How the acidic site succeeds

  • Use acidic substrate

    Plant in special bog-bed or rhododendron soil. It is acidic and humus-rich by nature. Normal garden compost and lime are taboo.

  • Water with rainwater

    Hard tap water raises the pH with every watering. Rainwater is soft and lime-free and keeps the soil permanently acidic. A rain barrel is worth gold here.

  • Mulch acidic

    A mulch layer of pine litter, bark mulch or sawdust keeps the soil moist and additionally has a slightly acidifying effect. That stabilises the low pH.

  • Control the pH in the pot

    In a container the acidic site is easiest. You determine the substrate, can measure and adjust the pH if needed and keep lime from the soil away.

How to cultivate blueberries specifically in acidic soil and container correctly is covered in detail in Blueberries, acidic soil and container. The lingonberry and the cranberry too belong to this group and want the same acidic site.

Feeding correctly, but acidic

For feeding too, acidic berries have their own rules. Normal compost and many universal fertilisers contain lime and would neutralise the laboriously acidic-kept soil. So use special fertilisers for bog-bed plants or acidic organic fertilisers that do not raise the low pH. Fundamentally these berries, as inhabitants of nutrient-poor sites, need little fertiliser anyway. How to supply berries moderately and correctly explains Feeding berries correctly.

Blueberry, lingonberry and cranberry want it acidic.
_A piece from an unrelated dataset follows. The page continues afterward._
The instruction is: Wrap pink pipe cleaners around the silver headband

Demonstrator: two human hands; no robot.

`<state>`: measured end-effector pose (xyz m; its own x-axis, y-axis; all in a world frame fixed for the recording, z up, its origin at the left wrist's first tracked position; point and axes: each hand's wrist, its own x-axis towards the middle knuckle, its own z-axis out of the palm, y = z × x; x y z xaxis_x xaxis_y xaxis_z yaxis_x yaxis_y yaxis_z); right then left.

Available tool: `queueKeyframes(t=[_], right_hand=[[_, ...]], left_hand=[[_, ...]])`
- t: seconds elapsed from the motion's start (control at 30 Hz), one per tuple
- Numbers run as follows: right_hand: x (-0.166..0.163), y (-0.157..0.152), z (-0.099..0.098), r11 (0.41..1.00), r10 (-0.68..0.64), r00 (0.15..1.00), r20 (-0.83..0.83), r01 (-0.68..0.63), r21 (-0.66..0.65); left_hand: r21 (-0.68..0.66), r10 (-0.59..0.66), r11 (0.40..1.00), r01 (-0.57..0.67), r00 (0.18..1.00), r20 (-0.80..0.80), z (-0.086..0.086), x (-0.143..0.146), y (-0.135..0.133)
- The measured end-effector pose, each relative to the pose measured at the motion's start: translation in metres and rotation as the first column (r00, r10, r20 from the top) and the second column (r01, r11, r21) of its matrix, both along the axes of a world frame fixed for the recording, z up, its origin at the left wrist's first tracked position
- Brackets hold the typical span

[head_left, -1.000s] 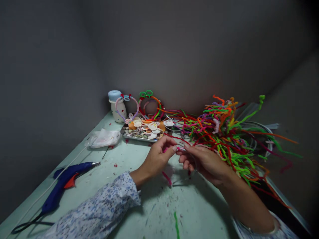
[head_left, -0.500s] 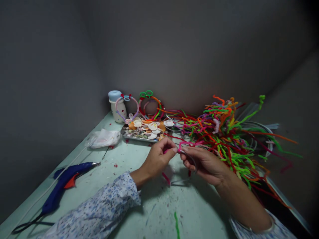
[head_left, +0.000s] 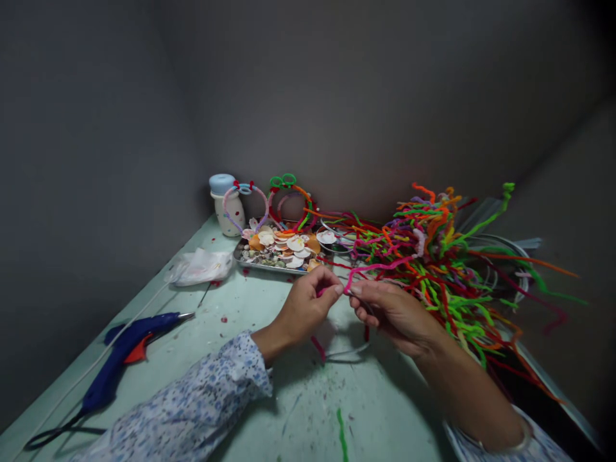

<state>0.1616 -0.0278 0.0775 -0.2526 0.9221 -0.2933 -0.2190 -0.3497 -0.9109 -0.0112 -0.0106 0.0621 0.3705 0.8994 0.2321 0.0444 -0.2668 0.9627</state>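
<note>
My left hand [head_left: 310,298] is closed in a pinch on a thin white headband [head_left: 350,353], whose bare curve hangs below the hands. Part of the band is wound with pink fuzzy stem, and a red bit shows at its right side. My right hand [head_left: 392,314] pinches a bright pink pipe cleaner [head_left: 378,266] against the band, close to the left fingertips. The pipe cleaner's free end rises from the fingers and trails right toward the pile. My fingers hide much of the band's upper part.
Loose coloured pipe cleaners [head_left: 433,256] are heaped at the right. A metal tray [head_left: 269,269] of shells lies behind the hands, with finished headbands [head_left: 245,189] and a lidded bottle [head_left: 230,212] behind. At left are a blue glue gun [head_left: 113,369] and a plastic packet [head_left: 202,268]. A green pipe cleaner [head_left: 342,436] lies in front.
The pink pipe cleaner's free end has swung up and out to the right, now a longer line. The headband's lower curve has turned slightly. Both hands stay nearly in place.
</note>
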Motion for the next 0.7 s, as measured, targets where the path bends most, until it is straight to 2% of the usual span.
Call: queueKeyframes(t=[0.43, 0.7], right_hand=[[-0.0011, 0.0005, -0.0009, 0.991, -0.006, 0.996, 0.088, -0.006, 0.135], [-0.0017, 0.0004, -0.0020, 0.989, -0.014, 0.993, 0.119, -0.003, 0.147]], left_hand=[[-0.069, 0.013, 0.998, -0.010, 0.999, 0.037, 0.0030, 0.0019, 0.0009], [-0.075, 0.035, 0.997, -0.034, 0.999, 0.020, 0.0021, 0.0016, 0.0024]])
Acidic substrate, rainwater and no lime are the key, and yellow leaves with green veins the warning sign that something is missing.

The core rule for acidic soil

Frequently asked questions

Which berries need acidic soil?

Above all blueberry, lingonberry and cranberry as well as other bog-bed plants. They come from acidic, humus-rich sites like bogs and heaths and cannot take up nutrients on normal, chalky garden soil.

How do I recognise that the soil is too little acidic?

By the classic sign of iron chlorosis: the leaves turn yellow while the veins stay strikingly green. That shows the pH is too high and the plant cannot take up iron despite it being present.

How do I make the soil more acidic for berries?

Most easily in a container with acidic bog-bed or rhododendron soil. In the bed it helps to work in acidic substrate, mulch with pine litter and water consistently with rainwater. You should avoid lime and normal compost.

Why is rainwater so important for acidic berries?

Because hard tap water contains lime and raises the pH with every watering. After some time the acidic soil is neutralised and the plant gets chlorosis. Soft, lime-free rainwater keeps the soil permanently acidic.

Can I plant acidic berries in normal garden soil?

Only if your soil is naturally acidic, which is rare. On neutral or chalky soil, cultivation in the open bed is laborious because lime constantly pushes in. The container with acidic substrate is usually the more reliable solution.